We had a little slave boy whom we had hired from some one, there in Hannibal. He was from the Eastern Shore of Maryland, and had been brought away from his family and his friends, half way across the American continent, and sold. He was a cheery spirit, innocent and gentle, and the noisiest creature that ever was, perhaps. All day long he was singing, whistling, yelling, whooping, laughing — it was maddening, devastating, unendurable. At last, one day, I lost all my temper, and went raging to my mother, and said Sandy had been singing for an hour without a single break, and I couldn’t stand it, and wouldn’t she please shut him up. The tears came into her eyes, and her lip trembled, and she said something like this—

“Poor thing, when he sings, it shows that he is not remembering, and that comforts me; but when he is still, I am afraid he is thinking, and I cannot bear it.

He will never see his mother again; if he can sing, I must not hinder it, but be thankful for it.

If you were older, you would understand me; then that friendless child’s noise would make you glad.”

It was a simple speech, and made up of small words, but it went home, and Sandy’s noise was not a trouble to me any more.

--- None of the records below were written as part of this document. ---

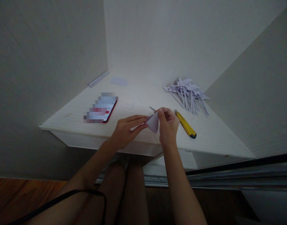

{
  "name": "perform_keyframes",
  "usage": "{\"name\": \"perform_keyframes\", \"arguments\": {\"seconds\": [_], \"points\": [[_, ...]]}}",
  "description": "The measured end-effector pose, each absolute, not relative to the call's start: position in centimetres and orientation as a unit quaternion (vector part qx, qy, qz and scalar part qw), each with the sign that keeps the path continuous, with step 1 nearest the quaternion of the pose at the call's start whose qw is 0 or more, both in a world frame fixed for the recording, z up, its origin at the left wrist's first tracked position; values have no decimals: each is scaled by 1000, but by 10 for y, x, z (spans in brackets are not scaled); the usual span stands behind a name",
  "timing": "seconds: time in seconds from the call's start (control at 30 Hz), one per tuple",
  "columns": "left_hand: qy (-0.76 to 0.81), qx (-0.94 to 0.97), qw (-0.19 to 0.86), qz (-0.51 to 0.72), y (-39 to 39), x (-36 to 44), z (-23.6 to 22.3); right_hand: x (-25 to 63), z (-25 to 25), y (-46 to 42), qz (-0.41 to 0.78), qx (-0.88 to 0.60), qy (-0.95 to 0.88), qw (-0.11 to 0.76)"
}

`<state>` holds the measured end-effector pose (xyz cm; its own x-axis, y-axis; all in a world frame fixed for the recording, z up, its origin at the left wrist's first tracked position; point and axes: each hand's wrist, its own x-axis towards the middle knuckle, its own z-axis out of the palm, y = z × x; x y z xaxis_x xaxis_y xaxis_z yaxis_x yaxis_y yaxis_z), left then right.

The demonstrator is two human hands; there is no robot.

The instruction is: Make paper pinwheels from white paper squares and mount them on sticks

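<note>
A small piece of pale lilac paper [153,122], folded to a point, is held between both my hands just above the front edge of the white desk [134,97]. My left hand [126,129] pinches its left side with the fingers stretched out. My right hand [168,123] grips its right side with the fingers curled. A thin dark tip [152,108] sticks out on the desk just behind my right hand.
A yellow utility knife [185,124] lies right of my right hand. A heap of rolled and folded paper pieces [187,93] sits at the back right. A red-cased phone [102,109] lies at the left, a flat paper sheet [119,81] and paper sticks [98,79] behind it. Walls close in the desk.
</note>
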<state>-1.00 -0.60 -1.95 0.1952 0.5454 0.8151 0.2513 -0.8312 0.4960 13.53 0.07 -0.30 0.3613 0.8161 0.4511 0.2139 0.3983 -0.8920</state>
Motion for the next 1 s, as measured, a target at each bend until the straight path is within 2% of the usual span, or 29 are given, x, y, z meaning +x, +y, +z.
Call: {"name": "perform_keyframes", "arguments": {"seconds": [0.23,0.6,0.77,1.0], "points": [[309,750,156,563,-5,-11,-16,132,-6,-1,197,-508,-530,650],[414,634,348,554,-12,0,-21,125,-20,-3,205,-519,-478,678],[375,595,431,565,-9,3,-18,121,-15,-4,192,-517,-474,687],[377,576,473,550,-4,6,-21,121,-12,-6,202,-502,-474,695]]}}
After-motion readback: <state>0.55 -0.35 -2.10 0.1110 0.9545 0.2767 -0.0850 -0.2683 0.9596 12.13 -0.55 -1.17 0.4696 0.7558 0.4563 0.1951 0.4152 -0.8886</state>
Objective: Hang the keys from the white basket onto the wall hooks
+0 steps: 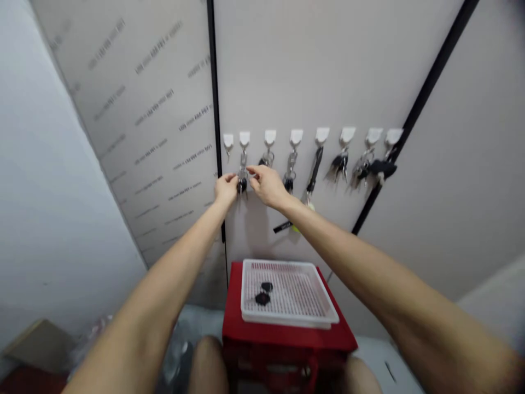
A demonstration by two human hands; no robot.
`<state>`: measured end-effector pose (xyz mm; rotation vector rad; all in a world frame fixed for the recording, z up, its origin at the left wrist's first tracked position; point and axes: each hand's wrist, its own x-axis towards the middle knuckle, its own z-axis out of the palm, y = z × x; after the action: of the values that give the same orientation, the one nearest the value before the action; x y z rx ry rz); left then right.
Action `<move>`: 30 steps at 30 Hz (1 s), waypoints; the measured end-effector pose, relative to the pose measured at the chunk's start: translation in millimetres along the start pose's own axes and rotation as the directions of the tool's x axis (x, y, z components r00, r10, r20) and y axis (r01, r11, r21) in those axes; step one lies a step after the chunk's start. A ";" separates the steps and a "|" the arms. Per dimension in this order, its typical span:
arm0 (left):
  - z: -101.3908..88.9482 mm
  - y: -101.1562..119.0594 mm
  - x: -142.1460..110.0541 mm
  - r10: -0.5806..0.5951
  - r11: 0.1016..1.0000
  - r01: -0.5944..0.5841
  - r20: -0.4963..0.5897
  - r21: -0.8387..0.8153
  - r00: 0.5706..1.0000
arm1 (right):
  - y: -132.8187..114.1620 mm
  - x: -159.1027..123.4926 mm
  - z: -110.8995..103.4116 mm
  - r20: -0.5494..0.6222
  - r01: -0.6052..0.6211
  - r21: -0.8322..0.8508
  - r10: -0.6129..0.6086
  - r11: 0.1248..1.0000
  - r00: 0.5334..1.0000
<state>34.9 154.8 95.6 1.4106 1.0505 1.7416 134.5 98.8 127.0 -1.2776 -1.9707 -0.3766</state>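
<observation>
Keys (241,186) on a ring hang from the second white hook (244,137) from the left, just between the person's two hands. The left hand (227,189) is close beside the bunch, with its thumb and fingers bent in. It looks as if it touches the keys, but I cannot tell if it pinches them. The right hand (266,185) is on the other side, with its finger and thumb apart, like a letter C, and nothing shows in between.

On the wall (336,65) a lot looks done: all eight hooks have something on them. A tiny key (228,154) is on the first hook, and a long black strap (315,168) is on the fifth. The bunch by the hands looks like the bit being worked on now. What may be left is down low: two black key-like things (262,298) lie in a white basket (291,317), on top of a red box (287,336). I cannot tell if they belong up there too.

Rows of writing run all over the wall panel (135,131) on the left. They are blurry, but one bit looks like "PET". A black tag (283,226) near the right arm (361,257) has pale letters too small to read, and no brand name shows clearly
</observation>
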 end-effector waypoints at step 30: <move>-24.9 -76.6 -152.4 -0.172 0.985 0.127 0.626 0.117 0.761 | 32.6 -136.6 40.0 0.579 -0.575 0.442 0.271 0.688 0.769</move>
<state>42.2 53.7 -43.8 1.7300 0.8098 0.9834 176.8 47.9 -3.1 -1.4184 -1.8222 0.8375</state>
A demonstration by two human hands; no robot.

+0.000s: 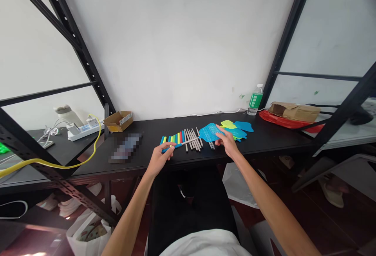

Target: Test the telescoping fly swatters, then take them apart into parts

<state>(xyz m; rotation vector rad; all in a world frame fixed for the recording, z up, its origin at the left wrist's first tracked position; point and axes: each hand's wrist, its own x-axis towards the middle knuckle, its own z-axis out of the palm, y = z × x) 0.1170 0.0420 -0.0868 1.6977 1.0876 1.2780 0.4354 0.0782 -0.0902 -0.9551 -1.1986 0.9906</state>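
Note:
Between my two hands I hold a fly swatter (210,132) with a blue mesh head, a thin metal rod and a blue handle. My left hand (161,155) is closed around the handle. At the other end, my right hand (227,142) pinches the right edge of the head. Behind the swatter lies a row of coloured handles (177,137) in blue, yellow, green and red. Several metal rods (194,141) lie beside them, partly covered by the swatter. Past my right hand is a loose pile of blue and yellow swatter heads (243,126).
On the black table (152,127) are an open cardboard box (118,121), a blurred-out flat object (125,148) and a water bottle (255,100). A yellow cable (96,142) and power strip (85,129) are left. Right, a brown paper package (293,112) lies on red plastic (273,119).

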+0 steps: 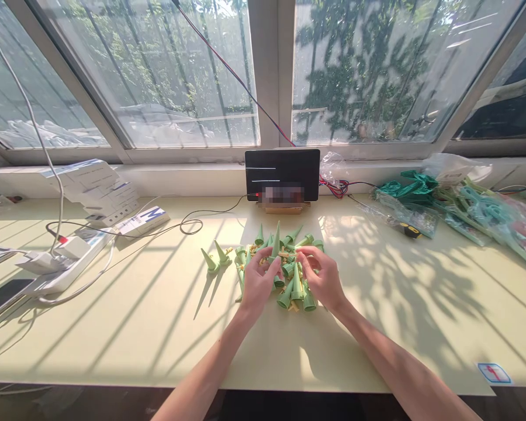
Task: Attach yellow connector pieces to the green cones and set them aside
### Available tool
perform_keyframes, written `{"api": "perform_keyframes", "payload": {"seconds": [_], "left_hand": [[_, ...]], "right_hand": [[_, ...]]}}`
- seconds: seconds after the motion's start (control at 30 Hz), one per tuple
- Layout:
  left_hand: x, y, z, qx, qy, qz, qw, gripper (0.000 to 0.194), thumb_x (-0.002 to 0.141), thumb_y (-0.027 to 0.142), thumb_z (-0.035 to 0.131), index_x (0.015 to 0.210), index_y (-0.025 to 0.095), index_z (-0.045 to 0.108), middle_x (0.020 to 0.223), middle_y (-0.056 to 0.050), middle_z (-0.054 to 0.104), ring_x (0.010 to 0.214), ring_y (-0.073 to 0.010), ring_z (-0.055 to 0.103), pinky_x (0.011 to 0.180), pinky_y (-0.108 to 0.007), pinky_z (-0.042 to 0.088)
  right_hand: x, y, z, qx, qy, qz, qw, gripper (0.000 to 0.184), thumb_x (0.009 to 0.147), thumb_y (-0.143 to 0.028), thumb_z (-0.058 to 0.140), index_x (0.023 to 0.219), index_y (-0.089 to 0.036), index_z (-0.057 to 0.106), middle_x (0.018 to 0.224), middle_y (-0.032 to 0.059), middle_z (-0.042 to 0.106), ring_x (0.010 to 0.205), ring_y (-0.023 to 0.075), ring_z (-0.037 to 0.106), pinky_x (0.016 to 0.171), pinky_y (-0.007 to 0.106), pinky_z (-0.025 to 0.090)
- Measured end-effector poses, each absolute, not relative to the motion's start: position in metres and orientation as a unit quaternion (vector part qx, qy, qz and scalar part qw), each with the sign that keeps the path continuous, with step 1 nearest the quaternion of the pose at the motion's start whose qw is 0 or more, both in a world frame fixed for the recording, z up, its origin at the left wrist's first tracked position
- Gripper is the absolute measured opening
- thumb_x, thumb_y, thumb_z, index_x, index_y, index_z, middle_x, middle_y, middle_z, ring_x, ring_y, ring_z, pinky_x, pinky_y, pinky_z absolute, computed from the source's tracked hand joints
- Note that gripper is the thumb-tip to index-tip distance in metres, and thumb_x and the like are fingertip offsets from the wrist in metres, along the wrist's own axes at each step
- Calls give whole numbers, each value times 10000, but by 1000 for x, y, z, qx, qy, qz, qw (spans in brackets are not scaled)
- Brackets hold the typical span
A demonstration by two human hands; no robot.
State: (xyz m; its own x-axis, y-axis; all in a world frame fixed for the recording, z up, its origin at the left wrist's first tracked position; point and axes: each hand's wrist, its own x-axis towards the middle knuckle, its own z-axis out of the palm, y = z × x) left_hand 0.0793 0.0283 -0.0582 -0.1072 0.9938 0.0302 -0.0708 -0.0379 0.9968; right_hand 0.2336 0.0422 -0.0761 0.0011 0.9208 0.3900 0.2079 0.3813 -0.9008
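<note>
My left hand (260, 278) is closed around a green plastic cone-shaped spike (277, 241), its point up. A small yellow peg-like piece (283, 254) juts from the side of that spike, toward my right hand. My right hand (322, 275) is closed in a pinch just to the right; whatever its fingertips hold is too small to make out. Between and beneath both hands lies a pile of similar green spikes (297, 286) with yellow pieces among them. Two more spikes (210, 261) stand upright to the left of the pile.
A dark tablet (283, 169) leans at the back by the window. White boxes (142, 221), a power strip (74, 263) and cables are on the left. Plastic bags (473, 204) and a yellow-black tool (409, 230) lie at the right. A sticker (494, 373) marks the table's front edge.
</note>
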Motion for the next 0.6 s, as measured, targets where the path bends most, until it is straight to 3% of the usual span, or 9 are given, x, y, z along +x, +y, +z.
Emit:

She never used large words, but she had a natural gift for making small ones do effective work. She lived to reach the neighborhood of ninety years, and was capable with her tongue to the last — especially when a meanness or an injustice roused her spirit."

-Maria Popova

Photo from: https://travistamerius.wordpress.com/category/mark-twain/

 

He also wrote this about his mother.....

“The greatest difference which I find between her and the rest of the people whom I have known, is this, and it is a remarkable one: those others felt a strong interest in a few things, whereas to the very day of her death she felt a strong interest in the whole world and everything and everybody in it. In all her life she never knew such a thing as half-hearted interest in affairs and people, or an interest which drew a line and left out certain affairs and was indifferent to certain people. The invalid who takes a strenuous and indestructible interest in everything and everybody but himself, and to whom a dull moment is an unknown thing and an impossibility, is a formidable adversary for disease and a hard invalid to vanquish, I am certain it was this feature of my mother’s make-up that carried her so far toward ninety.”